=== Task to carry out ===
Only part of the listing is needed, namely the lines from its start through the line with "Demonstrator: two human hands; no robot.", and they should be retyped exactly.

....................

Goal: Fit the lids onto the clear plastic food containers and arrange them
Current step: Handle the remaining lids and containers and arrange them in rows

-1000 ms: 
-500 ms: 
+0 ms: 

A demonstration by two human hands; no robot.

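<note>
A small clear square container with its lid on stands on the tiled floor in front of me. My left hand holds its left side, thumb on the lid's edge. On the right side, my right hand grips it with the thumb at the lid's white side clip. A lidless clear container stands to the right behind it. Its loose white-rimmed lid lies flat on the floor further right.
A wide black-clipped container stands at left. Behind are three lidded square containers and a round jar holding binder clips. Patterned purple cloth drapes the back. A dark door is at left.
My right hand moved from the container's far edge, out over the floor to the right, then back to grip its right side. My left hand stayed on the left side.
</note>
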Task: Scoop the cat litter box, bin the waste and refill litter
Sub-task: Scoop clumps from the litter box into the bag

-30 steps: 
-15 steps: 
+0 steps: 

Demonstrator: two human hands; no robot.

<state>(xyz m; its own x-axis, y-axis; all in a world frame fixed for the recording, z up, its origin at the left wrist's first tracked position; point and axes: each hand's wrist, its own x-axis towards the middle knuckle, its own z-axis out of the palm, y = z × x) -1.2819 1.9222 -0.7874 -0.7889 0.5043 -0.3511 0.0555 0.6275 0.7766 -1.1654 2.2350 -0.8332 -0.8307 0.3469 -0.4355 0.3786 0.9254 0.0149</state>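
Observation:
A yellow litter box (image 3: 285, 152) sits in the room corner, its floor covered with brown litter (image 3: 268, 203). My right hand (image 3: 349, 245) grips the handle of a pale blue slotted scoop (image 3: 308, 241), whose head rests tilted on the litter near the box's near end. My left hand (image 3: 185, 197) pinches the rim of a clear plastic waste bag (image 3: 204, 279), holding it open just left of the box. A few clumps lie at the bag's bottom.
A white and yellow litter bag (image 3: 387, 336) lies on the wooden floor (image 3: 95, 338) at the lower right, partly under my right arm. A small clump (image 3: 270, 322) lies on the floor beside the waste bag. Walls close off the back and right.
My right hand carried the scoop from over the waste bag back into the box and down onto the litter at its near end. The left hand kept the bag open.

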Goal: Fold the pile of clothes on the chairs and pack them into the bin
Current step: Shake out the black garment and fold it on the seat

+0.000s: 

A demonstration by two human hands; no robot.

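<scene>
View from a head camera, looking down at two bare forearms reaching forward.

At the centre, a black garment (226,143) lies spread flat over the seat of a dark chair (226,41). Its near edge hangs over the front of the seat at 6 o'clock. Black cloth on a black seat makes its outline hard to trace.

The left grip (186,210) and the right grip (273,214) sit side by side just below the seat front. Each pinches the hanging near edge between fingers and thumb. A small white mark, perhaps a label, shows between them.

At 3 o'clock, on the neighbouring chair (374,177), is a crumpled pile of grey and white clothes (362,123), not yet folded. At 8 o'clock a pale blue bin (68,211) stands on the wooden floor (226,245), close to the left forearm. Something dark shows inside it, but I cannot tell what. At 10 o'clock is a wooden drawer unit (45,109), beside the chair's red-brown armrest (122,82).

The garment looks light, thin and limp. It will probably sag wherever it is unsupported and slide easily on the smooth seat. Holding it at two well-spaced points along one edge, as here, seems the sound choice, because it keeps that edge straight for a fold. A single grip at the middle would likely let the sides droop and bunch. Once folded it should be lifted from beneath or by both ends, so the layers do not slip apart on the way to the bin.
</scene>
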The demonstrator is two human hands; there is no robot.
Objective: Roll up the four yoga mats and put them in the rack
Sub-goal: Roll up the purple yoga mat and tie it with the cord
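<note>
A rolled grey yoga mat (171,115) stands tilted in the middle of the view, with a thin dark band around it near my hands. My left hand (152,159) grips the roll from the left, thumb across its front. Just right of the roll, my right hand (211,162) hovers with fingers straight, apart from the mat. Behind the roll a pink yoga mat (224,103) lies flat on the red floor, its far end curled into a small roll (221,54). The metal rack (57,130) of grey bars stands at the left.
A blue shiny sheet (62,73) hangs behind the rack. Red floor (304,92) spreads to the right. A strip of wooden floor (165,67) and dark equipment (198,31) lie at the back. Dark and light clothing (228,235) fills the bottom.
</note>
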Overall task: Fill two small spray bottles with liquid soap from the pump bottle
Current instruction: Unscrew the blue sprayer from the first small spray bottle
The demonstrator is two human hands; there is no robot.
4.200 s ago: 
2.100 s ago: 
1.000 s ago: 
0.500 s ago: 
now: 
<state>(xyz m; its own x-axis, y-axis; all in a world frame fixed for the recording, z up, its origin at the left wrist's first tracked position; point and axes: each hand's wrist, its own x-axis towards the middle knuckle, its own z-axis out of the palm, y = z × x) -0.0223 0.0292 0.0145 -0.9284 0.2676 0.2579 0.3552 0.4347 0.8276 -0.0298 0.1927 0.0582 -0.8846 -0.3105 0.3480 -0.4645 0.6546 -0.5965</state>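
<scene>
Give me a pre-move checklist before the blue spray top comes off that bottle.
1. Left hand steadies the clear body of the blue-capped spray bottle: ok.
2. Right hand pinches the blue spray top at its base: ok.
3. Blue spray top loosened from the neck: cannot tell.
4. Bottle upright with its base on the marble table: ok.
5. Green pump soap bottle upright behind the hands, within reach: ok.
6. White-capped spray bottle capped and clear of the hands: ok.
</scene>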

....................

=== Output of the exercise ===
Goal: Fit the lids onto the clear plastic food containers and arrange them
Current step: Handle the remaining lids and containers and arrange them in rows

-1000 ms: 
-500 ms: 
+0 ms: 

A demonstration by two human hands; no robot.

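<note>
A small clear square container with its lid on stands on the tiled floor in front of me. My left hand holds its left side, thumb on the lid's edge. On the right side, my right hand grips it with the thumb at the lid's white side clip. A lidless clear container stands to the right behind it. Its loose white-rimmed lid lies flat on the floor further right.
A wide black-clipped container stands at left. Behind are three lidded square containers and a round jar holding binder clips. Patterned purple cloth drapes the back. A dark door is at left.
My right hand moved from the container's far edge, out over the floor to the right, then back to grip its right side. My left hand stayed on the left side.
</note>
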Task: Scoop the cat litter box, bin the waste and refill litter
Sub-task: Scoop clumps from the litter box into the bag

-30 steps: 
-15 steps: 
+0 steps: 

Demonstrator: two human hands; no robot.

The work on this exercise is now complete.